# Task to carry out
Each line of the data below holding the word "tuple" must be copied.

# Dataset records
☆ ☆ ☆ ☆ ☆
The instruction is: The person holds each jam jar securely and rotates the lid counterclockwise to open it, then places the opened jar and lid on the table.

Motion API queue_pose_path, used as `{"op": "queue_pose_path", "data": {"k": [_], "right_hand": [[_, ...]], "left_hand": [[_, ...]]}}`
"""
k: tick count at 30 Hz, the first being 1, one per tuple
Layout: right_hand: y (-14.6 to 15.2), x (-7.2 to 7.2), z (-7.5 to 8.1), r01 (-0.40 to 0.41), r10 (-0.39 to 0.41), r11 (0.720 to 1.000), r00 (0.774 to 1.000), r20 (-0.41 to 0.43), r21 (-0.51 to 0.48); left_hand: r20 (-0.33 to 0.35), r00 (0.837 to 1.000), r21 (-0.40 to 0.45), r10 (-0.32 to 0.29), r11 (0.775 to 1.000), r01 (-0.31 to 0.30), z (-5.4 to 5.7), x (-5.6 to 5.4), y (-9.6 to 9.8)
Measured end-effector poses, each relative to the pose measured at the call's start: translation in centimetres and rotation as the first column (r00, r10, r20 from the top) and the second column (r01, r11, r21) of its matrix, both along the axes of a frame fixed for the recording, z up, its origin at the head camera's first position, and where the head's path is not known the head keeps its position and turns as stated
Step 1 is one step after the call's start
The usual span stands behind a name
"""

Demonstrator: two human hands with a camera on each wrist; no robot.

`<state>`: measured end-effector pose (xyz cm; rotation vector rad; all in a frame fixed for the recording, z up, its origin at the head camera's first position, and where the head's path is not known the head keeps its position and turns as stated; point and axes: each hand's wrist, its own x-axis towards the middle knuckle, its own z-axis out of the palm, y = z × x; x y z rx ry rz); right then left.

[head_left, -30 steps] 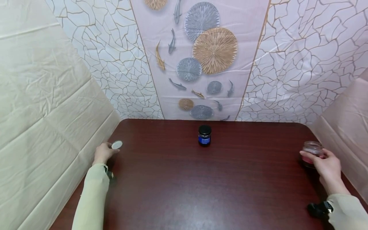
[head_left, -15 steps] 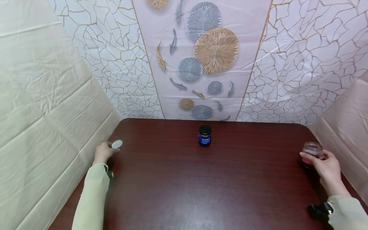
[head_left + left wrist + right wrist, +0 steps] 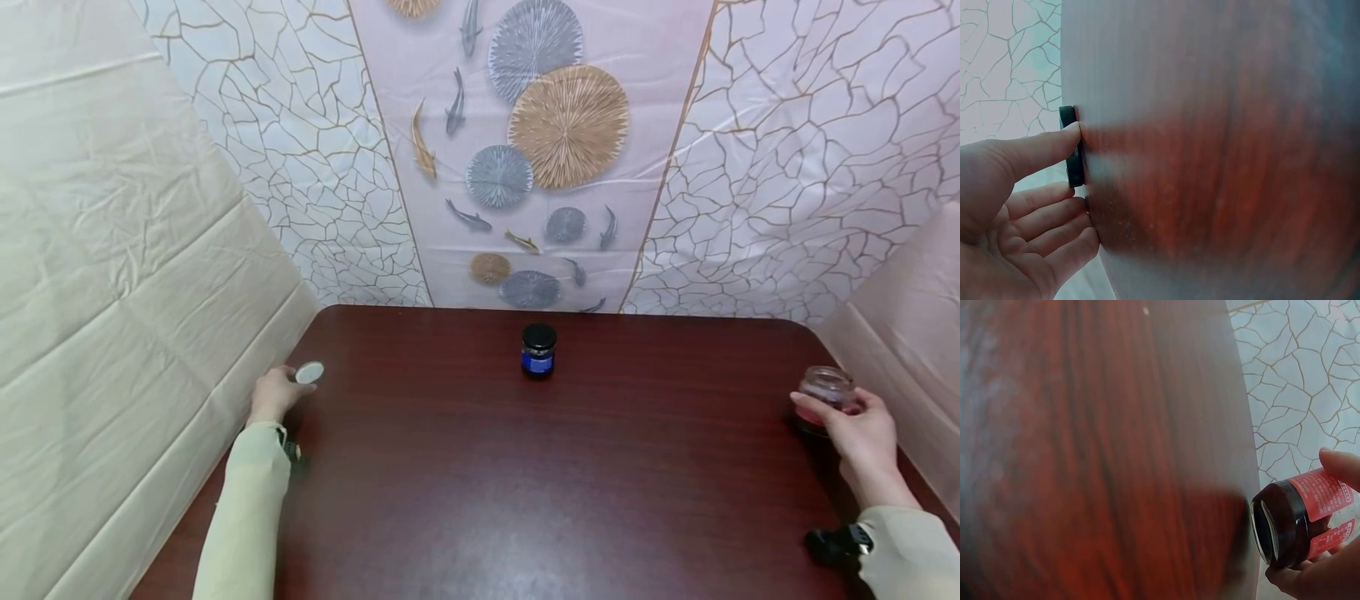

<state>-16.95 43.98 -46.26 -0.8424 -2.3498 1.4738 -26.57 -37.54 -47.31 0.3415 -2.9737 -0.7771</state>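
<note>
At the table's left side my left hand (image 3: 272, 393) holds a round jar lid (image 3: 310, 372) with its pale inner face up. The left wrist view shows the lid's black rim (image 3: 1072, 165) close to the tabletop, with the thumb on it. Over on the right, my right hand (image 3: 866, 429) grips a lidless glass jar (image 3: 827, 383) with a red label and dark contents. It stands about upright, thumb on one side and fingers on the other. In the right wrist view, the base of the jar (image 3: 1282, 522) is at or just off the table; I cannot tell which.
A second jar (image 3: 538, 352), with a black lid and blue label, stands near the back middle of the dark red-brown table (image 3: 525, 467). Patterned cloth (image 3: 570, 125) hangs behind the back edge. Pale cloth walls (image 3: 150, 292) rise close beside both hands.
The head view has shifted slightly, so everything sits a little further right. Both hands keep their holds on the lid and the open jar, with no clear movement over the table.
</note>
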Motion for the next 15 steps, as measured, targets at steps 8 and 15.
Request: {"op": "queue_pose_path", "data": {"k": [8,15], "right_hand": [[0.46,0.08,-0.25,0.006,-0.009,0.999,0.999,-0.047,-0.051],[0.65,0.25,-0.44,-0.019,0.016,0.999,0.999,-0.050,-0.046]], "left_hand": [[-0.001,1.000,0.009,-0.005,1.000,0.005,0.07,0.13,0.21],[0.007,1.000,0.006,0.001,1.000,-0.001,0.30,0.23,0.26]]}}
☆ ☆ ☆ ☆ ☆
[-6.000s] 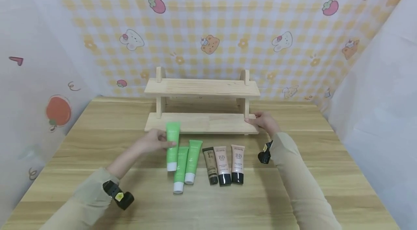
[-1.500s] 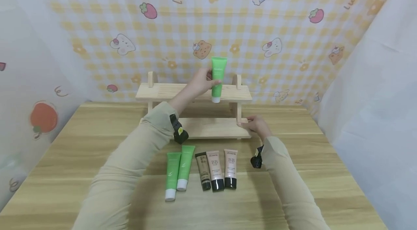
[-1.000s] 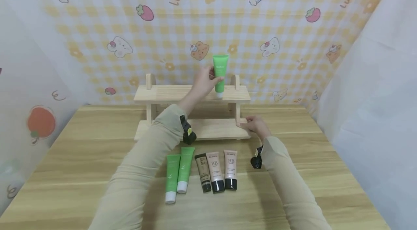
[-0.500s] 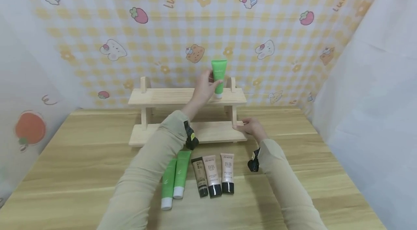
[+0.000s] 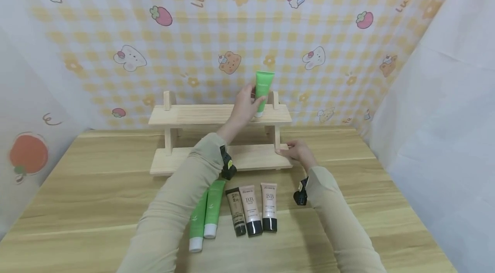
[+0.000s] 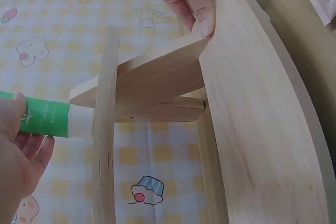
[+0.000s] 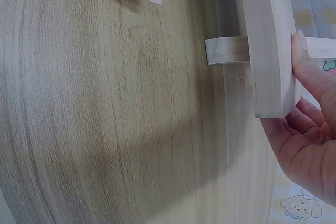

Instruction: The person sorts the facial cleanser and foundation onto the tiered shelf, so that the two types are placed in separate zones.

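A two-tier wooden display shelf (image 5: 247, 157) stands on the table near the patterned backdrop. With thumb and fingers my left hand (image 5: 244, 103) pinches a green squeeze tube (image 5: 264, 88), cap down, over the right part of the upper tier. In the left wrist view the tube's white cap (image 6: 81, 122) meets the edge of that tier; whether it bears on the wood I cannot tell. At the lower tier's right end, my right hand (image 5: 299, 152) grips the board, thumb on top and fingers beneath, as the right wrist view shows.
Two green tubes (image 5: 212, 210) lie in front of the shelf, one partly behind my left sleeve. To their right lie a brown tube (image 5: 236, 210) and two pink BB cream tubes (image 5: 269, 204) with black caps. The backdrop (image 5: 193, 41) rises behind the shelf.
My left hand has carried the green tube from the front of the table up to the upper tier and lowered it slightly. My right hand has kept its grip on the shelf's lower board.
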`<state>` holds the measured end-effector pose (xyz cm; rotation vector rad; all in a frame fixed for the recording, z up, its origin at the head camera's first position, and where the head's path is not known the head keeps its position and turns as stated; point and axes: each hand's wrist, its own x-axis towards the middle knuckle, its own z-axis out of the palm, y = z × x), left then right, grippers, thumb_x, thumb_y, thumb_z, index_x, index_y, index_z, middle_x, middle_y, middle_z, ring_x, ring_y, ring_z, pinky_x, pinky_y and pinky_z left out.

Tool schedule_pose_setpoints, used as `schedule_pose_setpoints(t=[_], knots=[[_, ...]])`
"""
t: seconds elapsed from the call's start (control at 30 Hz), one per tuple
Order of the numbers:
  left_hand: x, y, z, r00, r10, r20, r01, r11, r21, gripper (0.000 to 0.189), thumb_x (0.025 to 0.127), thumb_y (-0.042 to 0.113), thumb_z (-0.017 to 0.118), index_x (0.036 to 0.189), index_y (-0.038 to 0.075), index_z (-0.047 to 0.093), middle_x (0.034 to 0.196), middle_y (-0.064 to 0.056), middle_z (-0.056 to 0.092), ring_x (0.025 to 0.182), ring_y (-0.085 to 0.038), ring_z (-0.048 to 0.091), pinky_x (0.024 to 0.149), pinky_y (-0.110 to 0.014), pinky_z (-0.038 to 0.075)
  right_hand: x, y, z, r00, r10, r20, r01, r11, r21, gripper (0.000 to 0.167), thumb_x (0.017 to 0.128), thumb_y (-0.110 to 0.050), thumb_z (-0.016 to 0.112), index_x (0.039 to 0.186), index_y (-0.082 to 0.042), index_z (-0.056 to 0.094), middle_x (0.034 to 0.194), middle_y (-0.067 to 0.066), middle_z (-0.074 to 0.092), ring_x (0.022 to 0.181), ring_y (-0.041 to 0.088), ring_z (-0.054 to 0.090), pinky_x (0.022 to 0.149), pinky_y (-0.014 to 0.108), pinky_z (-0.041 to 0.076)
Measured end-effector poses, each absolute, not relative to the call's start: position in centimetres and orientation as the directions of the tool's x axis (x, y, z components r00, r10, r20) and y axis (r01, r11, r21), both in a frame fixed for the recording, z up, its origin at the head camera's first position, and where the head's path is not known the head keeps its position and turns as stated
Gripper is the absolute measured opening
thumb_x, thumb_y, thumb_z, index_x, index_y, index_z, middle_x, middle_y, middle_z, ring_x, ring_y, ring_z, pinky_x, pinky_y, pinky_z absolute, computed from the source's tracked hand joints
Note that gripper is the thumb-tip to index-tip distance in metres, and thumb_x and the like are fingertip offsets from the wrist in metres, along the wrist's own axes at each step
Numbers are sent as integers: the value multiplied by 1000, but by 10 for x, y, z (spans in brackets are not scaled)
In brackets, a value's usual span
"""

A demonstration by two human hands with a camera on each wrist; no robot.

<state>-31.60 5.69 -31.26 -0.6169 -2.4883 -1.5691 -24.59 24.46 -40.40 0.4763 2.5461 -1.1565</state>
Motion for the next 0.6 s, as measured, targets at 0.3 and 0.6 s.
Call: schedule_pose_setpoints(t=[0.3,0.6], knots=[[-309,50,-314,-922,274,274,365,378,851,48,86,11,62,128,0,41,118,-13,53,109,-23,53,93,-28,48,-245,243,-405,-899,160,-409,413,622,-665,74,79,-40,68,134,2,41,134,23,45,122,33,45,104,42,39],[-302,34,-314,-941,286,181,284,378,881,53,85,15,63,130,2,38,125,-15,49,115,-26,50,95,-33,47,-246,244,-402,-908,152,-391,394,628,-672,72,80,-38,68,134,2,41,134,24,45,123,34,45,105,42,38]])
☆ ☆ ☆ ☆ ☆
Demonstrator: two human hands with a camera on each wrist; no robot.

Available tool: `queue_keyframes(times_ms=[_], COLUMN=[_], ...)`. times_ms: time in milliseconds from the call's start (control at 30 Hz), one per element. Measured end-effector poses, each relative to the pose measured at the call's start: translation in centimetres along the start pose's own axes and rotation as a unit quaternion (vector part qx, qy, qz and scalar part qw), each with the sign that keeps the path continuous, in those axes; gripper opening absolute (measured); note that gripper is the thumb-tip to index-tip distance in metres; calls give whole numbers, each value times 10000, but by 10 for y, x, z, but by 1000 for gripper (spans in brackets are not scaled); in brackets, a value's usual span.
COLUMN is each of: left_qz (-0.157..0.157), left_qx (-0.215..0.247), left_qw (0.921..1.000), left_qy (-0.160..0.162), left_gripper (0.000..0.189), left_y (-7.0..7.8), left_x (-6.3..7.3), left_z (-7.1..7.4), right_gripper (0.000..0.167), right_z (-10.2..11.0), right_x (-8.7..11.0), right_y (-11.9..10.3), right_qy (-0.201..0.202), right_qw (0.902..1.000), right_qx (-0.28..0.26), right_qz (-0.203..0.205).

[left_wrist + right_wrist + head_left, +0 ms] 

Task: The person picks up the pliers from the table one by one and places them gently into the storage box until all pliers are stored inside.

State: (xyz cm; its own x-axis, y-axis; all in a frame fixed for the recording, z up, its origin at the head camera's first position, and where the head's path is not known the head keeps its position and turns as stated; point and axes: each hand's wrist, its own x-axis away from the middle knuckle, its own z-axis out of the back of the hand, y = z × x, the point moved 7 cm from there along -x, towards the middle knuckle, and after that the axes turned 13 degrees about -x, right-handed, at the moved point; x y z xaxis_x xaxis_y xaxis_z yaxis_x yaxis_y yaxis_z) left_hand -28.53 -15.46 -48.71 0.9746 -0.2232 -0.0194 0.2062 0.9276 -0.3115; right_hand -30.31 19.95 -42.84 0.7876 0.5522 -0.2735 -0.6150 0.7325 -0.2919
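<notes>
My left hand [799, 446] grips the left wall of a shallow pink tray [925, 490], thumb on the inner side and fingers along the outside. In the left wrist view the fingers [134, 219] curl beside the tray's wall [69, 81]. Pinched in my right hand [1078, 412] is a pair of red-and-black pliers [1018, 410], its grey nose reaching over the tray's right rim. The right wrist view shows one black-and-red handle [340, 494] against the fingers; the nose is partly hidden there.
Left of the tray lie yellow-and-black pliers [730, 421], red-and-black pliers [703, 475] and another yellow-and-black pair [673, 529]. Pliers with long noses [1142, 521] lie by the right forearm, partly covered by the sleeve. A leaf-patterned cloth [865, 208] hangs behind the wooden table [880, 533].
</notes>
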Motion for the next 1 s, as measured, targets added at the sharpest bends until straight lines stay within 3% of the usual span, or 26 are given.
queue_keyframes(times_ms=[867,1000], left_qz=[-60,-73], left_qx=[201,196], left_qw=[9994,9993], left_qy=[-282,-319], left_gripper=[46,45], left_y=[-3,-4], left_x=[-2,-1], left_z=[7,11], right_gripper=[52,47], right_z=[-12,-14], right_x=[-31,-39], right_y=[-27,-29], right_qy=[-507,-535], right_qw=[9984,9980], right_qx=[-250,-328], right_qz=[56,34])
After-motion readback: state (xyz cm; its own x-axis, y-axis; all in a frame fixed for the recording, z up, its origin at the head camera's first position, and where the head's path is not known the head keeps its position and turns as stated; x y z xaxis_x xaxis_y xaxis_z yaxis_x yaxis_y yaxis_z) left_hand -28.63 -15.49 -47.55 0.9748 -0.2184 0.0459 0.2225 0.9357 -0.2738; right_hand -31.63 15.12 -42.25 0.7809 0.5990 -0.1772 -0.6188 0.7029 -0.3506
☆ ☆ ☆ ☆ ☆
# Solution
k: tick count at 30 Hz, the first being 1, one per tuple
t: seconds elapsed from the call's start (control at 30 Hz), one per tuple

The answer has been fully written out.